Simulation, exergy analysis and optimization of a shale oil hydrogenation process for clean fuels production

Abstract

Because of high contents of unsaturated hydrocarbons, sulfur, nitrogen and other impurities in shale oil, its potential use as an alternative fuel is limited. Shale oil hydrogenation technology is an efficient technique for upgrading shale oil to remove heteroatomic compounds. The whole shale oil hydrogenation process is modeled and simulated firstly in this paper, including embedding the kinetic models of hydrogenation reactions. The corresponding-state group contribution method is applied to estimate the physical properties of the components of shale oil.
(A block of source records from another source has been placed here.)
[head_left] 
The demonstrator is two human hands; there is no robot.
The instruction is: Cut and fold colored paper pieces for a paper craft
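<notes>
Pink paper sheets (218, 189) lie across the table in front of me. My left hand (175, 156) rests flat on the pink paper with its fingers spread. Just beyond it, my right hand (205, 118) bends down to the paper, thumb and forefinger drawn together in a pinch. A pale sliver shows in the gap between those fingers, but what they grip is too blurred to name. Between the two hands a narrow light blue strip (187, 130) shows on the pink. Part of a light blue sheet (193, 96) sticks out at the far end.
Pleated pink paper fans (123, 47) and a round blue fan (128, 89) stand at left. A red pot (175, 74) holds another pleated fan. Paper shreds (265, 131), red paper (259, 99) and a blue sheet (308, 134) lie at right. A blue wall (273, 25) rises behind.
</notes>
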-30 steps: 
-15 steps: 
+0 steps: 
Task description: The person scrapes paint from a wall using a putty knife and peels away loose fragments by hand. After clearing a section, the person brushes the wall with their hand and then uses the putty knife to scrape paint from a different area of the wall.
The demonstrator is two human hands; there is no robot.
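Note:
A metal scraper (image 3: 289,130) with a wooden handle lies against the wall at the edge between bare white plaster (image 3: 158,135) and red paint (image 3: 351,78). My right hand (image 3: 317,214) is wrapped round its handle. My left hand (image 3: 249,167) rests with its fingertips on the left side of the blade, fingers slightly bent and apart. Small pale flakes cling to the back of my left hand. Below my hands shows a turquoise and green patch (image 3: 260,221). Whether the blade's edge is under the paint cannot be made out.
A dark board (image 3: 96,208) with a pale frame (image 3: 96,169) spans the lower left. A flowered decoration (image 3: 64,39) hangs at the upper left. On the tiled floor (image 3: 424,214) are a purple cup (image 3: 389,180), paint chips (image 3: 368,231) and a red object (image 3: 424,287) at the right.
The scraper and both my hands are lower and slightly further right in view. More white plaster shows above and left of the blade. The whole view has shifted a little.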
The performance of the shale oil hydrogenation process is analyzed by exergy analysis. The results indicate that the exergy efficiency of the shale oil hydrogenation process is about 69.20%. The energy bottleneck is the furnaces and compressors because the energy consumption of these devices is 59% and 24% of that of the shale oil hydrogenation process. Furthermore, to optimize the performance of this process, the key parameters of the process are investigated and optimized. The preferable reaction temperature of the hydrorefining and the hydrocracking reactors is 350–375 °C and 375–400 °C. The reaction pressure and catalyst grading ratio are suggested to 16–17 MPa and 1:3:3 for maximizing the yield of products with ultra-low nitrogen and heteroatomic compounds.